## Task directions
Among the records that follow, set down only the lines from the one containing "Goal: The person" to the one containing "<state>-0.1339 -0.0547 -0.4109", both included, exactly.
*** Opening of Records for this exercise ***
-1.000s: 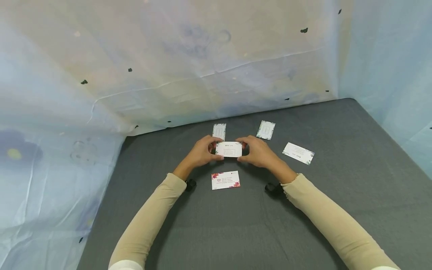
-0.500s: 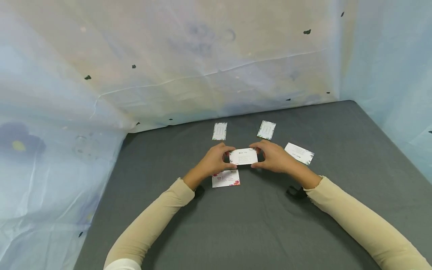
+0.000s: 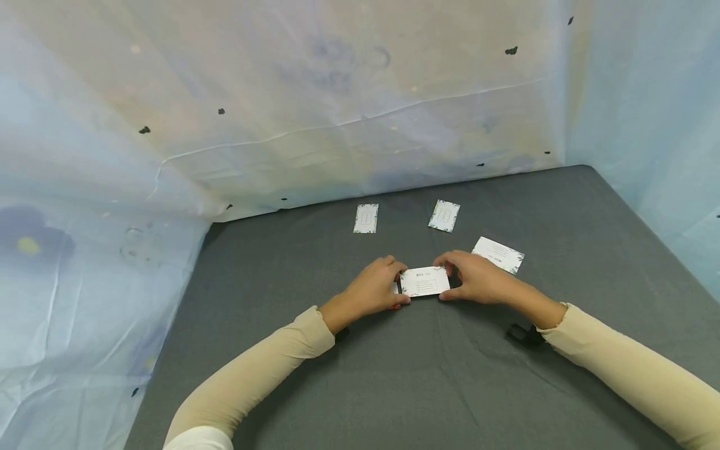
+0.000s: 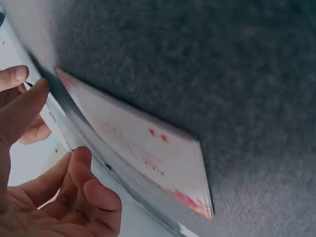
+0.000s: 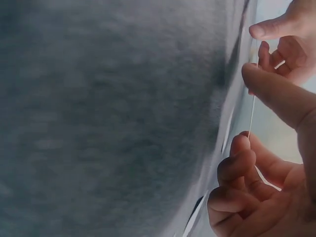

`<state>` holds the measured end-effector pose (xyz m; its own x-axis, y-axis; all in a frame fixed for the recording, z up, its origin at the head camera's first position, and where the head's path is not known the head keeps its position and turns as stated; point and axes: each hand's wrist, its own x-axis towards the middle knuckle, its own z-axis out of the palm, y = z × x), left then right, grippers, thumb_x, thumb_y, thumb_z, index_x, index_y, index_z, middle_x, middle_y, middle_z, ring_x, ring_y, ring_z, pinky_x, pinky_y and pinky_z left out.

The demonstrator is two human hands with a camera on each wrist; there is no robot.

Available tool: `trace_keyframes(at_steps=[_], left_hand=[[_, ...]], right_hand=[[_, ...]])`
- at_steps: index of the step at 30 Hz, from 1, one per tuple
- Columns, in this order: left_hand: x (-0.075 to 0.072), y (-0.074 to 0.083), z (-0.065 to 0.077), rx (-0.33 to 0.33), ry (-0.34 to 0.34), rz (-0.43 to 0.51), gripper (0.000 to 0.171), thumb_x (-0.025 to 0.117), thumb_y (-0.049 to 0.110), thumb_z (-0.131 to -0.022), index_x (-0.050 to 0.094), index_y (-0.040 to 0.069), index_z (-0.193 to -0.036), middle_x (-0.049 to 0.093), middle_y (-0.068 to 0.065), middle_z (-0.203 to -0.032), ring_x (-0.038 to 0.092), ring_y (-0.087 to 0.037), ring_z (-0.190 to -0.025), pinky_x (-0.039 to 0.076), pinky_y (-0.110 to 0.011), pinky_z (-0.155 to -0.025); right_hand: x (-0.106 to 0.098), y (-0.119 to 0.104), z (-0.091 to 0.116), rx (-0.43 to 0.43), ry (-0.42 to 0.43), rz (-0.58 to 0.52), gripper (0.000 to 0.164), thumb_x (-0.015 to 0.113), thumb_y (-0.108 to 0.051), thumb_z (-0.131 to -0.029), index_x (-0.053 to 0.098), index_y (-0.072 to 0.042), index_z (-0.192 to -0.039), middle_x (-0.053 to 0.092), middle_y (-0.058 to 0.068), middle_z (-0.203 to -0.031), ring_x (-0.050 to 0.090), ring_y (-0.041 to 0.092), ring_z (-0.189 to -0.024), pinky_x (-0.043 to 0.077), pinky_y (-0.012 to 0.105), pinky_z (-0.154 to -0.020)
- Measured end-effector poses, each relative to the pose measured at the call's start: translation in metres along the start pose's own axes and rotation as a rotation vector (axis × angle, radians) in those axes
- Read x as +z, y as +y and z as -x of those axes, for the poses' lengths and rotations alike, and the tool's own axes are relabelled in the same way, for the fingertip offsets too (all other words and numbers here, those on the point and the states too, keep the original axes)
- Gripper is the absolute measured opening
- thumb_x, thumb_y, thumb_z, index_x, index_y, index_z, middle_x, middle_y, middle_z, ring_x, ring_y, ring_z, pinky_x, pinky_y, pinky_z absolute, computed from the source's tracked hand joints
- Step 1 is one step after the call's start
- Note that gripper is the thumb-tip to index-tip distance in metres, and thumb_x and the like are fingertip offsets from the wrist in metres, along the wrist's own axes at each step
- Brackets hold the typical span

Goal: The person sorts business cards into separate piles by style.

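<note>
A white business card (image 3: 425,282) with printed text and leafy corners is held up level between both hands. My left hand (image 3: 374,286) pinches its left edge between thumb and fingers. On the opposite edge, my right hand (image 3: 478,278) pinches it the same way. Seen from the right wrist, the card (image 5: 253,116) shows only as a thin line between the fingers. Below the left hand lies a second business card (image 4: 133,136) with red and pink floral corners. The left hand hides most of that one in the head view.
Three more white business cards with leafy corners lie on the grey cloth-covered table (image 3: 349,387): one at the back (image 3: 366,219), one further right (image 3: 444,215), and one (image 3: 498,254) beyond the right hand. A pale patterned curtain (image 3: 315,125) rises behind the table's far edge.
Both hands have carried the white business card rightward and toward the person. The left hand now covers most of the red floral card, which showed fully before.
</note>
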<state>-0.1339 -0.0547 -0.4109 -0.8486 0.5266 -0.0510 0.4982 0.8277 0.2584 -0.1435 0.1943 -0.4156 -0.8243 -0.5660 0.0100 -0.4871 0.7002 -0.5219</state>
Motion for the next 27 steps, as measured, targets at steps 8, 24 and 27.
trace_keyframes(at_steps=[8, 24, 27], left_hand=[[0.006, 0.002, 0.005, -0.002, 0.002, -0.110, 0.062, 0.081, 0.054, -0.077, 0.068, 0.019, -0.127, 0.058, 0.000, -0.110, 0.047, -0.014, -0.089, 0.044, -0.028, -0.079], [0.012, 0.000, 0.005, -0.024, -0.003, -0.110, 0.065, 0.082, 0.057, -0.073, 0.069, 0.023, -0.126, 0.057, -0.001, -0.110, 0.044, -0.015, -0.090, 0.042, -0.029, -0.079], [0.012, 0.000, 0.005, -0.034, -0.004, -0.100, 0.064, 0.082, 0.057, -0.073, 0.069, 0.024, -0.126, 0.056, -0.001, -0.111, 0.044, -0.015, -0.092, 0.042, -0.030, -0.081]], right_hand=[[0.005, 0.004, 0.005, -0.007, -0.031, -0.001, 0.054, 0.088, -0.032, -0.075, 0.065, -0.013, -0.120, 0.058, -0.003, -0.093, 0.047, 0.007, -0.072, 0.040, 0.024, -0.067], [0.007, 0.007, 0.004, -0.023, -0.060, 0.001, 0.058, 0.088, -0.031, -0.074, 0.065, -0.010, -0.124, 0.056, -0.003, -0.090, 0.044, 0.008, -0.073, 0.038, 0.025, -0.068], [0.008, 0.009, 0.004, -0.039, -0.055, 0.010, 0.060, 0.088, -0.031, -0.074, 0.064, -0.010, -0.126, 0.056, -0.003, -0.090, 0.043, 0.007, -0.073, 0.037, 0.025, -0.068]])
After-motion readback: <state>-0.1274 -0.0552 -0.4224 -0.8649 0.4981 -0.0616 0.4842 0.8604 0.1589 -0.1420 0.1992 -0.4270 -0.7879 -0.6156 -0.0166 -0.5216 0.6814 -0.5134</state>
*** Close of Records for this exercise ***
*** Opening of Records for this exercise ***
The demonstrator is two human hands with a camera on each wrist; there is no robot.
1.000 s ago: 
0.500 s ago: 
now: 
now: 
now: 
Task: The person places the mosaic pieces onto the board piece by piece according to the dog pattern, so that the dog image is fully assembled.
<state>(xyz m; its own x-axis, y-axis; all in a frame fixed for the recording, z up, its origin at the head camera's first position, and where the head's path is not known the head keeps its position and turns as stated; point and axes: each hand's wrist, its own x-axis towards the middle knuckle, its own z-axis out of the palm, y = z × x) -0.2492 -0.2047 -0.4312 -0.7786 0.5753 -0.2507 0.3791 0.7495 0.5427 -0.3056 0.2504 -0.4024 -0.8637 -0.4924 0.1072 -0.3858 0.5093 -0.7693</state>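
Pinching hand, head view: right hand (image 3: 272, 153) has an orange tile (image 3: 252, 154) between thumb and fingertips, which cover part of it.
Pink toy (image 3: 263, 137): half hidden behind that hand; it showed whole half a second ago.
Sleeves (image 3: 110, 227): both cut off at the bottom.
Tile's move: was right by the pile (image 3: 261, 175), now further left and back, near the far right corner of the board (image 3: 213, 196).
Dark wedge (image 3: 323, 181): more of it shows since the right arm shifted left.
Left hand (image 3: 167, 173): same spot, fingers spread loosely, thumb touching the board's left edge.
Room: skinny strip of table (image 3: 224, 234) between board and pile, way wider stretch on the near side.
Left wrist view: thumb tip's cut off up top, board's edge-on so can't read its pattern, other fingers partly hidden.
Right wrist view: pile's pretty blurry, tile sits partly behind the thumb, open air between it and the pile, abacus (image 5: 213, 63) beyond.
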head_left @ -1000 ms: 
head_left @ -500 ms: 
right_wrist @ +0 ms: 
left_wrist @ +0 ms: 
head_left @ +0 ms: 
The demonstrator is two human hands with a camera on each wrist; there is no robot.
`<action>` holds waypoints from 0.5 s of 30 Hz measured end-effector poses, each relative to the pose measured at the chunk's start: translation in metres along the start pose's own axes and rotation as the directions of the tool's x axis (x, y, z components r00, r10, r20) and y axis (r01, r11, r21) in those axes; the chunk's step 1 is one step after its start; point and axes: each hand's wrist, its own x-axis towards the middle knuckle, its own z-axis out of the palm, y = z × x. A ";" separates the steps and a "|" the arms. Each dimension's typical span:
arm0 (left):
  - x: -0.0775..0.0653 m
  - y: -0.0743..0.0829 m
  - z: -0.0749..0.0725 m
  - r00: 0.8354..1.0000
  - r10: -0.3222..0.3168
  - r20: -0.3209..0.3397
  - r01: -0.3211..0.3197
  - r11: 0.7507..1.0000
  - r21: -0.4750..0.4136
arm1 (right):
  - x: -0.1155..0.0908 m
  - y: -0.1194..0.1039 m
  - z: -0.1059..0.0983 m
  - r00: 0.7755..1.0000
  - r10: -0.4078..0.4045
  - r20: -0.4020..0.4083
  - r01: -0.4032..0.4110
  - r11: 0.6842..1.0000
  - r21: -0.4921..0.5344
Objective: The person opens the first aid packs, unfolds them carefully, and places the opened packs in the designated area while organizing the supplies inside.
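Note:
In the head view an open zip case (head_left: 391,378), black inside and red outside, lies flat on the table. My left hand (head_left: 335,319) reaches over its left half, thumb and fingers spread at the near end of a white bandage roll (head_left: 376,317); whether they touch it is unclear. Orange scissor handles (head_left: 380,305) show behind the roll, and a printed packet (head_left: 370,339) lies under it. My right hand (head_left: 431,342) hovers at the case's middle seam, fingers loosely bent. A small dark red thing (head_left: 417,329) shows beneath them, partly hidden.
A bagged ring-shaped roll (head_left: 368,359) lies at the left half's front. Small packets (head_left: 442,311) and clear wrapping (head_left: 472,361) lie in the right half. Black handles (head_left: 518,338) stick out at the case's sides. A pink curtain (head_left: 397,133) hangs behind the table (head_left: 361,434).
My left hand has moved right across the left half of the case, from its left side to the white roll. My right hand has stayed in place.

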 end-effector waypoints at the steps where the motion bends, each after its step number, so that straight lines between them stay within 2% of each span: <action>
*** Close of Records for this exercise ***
## Solved exercise
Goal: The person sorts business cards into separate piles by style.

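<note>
A white business card (image 3: 425,282) with printed text and leafy corners is held up level between both hands. My left hand (image 3: 374,286) pinches its left edge between thumb and fingers. On the opposite edge, my right hand (image 3: 478,278) pinches it the same way. Seen from the right wrist, the card (image 5: 253,116) shows only as a thin line between the fingers. Below the left hand lies a second business card (image 4: 133,136) with red and pink floral corners. The left hand hides most of that one in the head view.
Three more white business cards with leafy corners lie on the grey cloth-covered table (image 3: 349,387): one at the back (image 3: 366,219), one further right (image 3: 444,215), and one (image 3: 498,254) beyond the right hand. A pale patterned curtain (image 3: 315,125) rises behind the table's far edge.
Both hands have carried the white business card rightward and toward the person. The left hand now covers most of the red floral card, which showed fully before.
</note>
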<state>-0.1339 -0.0547 -0.4109 -0.8486 0.5266 -0.0510 0.4982 0.8277 0.2584 -0.1435 0.1943 -0.4156 -0.8243 -0.5660 0.0100 -0.4871 0.7002 -0.5219</state>

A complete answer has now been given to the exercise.